### DATA TO PROCESS
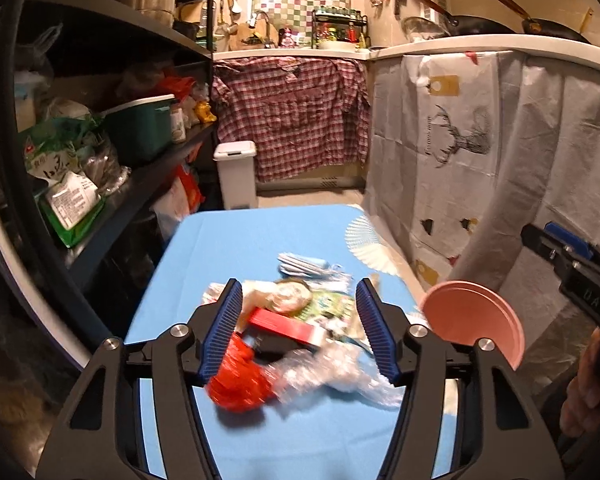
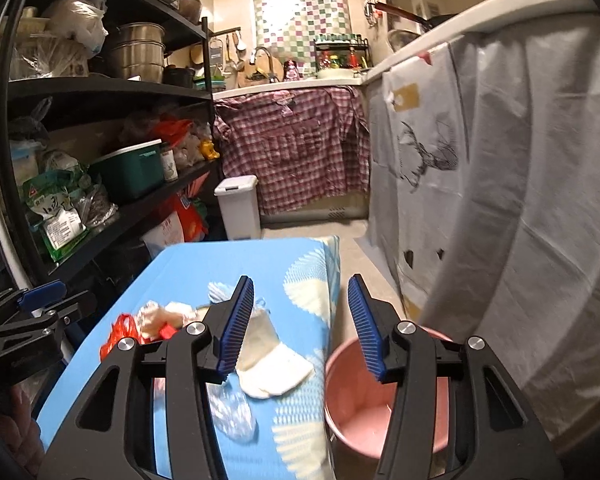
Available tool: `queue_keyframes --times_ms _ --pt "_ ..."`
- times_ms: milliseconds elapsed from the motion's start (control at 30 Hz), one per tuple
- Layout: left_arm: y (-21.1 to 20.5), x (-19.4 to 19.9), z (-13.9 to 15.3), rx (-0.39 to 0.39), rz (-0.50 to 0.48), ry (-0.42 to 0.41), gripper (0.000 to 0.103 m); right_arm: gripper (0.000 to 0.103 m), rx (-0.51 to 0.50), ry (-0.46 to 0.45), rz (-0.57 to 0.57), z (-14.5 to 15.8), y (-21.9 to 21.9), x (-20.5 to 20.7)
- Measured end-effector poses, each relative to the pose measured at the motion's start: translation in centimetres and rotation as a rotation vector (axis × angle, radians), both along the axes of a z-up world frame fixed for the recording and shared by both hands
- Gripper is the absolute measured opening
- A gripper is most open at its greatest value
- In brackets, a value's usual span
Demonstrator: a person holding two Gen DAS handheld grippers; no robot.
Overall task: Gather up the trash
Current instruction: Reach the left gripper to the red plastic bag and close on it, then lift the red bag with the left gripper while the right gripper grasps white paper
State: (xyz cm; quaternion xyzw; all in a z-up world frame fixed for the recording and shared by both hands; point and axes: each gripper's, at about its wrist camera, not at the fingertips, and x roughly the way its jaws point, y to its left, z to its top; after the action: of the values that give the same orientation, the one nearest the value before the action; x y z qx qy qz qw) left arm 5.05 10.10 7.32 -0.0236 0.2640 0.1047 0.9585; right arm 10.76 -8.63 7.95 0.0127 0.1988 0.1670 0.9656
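Motion blurs the heaped wrappers and red crumpled plastic [image 1: 240, 376] on the blue counter [image 1: 220, 248], beneath the left gripper [image 1: 300, 328], fingers spread. The right gripper [image 2: 302, 328], fingers also spread and pinching nothing, has the pink plastic bucket [image 2: 360, 420] at five o'clock.

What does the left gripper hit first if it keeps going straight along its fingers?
Most likely the pile of trash on the light blue tablecloth: between the left gripper fingers sit a flat red box and a crumpled red plastic wrapper. Motion blur hides depth, so which comes first is uncertain.
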Motion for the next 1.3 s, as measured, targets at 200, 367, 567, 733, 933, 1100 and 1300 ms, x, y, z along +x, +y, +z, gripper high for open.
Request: queue_keyframes --times_ms 200,367,567,733,933,1100,1300 --pt "3.3 0.7 -2.2 -0.060 0.070 -0.001 0.053 0.045 0.011 -0.006 0.043 -1.2 2.6 2.2" --pt "4.9 1.1 -4.3 -0.079 0.109 0.042 0.052 0.031 0.035 0.055 0.074 -4.6 3.9 3.5" --pt "7.5 1.5 -6.4 -0.170 0.175 0.093 0.052 0.031 0.047 0.148 0.086 -7.7 4.9 5.6" --pt "9.0 2.3 -8.7 -0.225 0.213 0.157 0.052 0.034 0.049 0.243 0.132 -10.5 6.9 7.5" --pt "9.9 2.5 -10.0 -0.248 0.234 0.184 0.052 0.037 0.008 0.263 0.175 -11.8 9.4 8.4" --pt "10.2 3.0 -10.8 -0.274 0.227 0.207 0.053 0.037 -0.021 0.308 0.142 -12.9 10.7 9.8" --pt "9.8 3.5 -11.4 -0.256 0.199 0.215 0.054 0.036 -0.050 0.344 0.125 -13.7 11.3 10.5"
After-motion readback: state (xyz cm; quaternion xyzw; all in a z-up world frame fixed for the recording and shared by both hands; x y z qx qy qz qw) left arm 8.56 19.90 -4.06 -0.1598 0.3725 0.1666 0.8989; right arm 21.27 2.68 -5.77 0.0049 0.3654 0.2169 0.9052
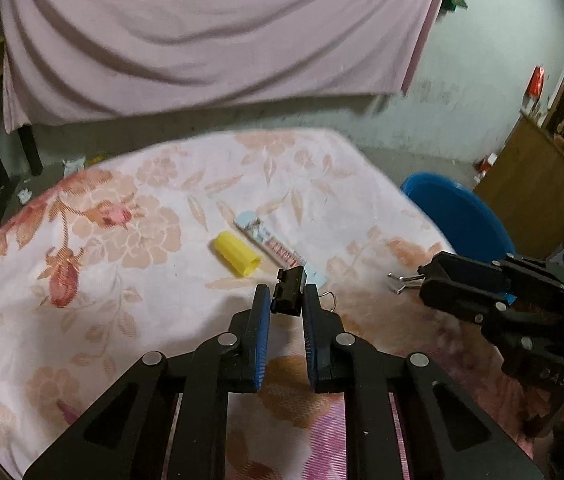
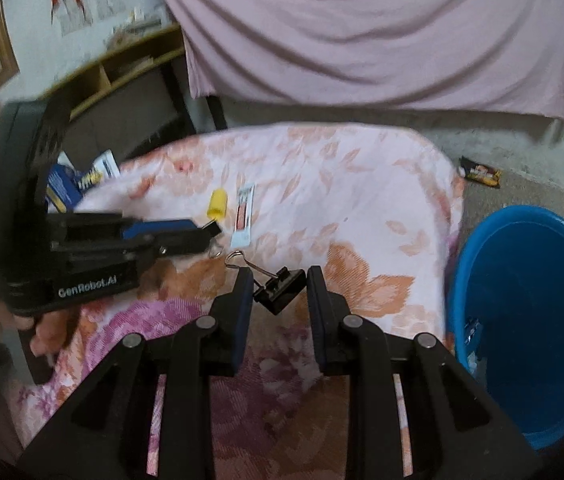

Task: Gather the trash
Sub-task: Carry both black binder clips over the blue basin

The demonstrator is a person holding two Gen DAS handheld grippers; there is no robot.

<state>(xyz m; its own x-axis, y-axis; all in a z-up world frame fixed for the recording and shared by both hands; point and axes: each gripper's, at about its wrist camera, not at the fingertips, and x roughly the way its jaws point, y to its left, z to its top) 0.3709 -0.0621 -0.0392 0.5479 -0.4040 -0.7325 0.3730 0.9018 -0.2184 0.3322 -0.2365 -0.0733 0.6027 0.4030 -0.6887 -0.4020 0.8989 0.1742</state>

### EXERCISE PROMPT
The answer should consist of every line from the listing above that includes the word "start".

### EXERCISE RESULT
- times_ms: milliseconds elapsed from the motion's start (control at 30 Hz), one per tuple
- Measured end-effector poses, each relative to the pose measured at the motion's start: translation in centimetres and rotation as a rotation vector (axis × angle, radians), both along the axes of a z-up world frame fixed for the recording and shared by both hands

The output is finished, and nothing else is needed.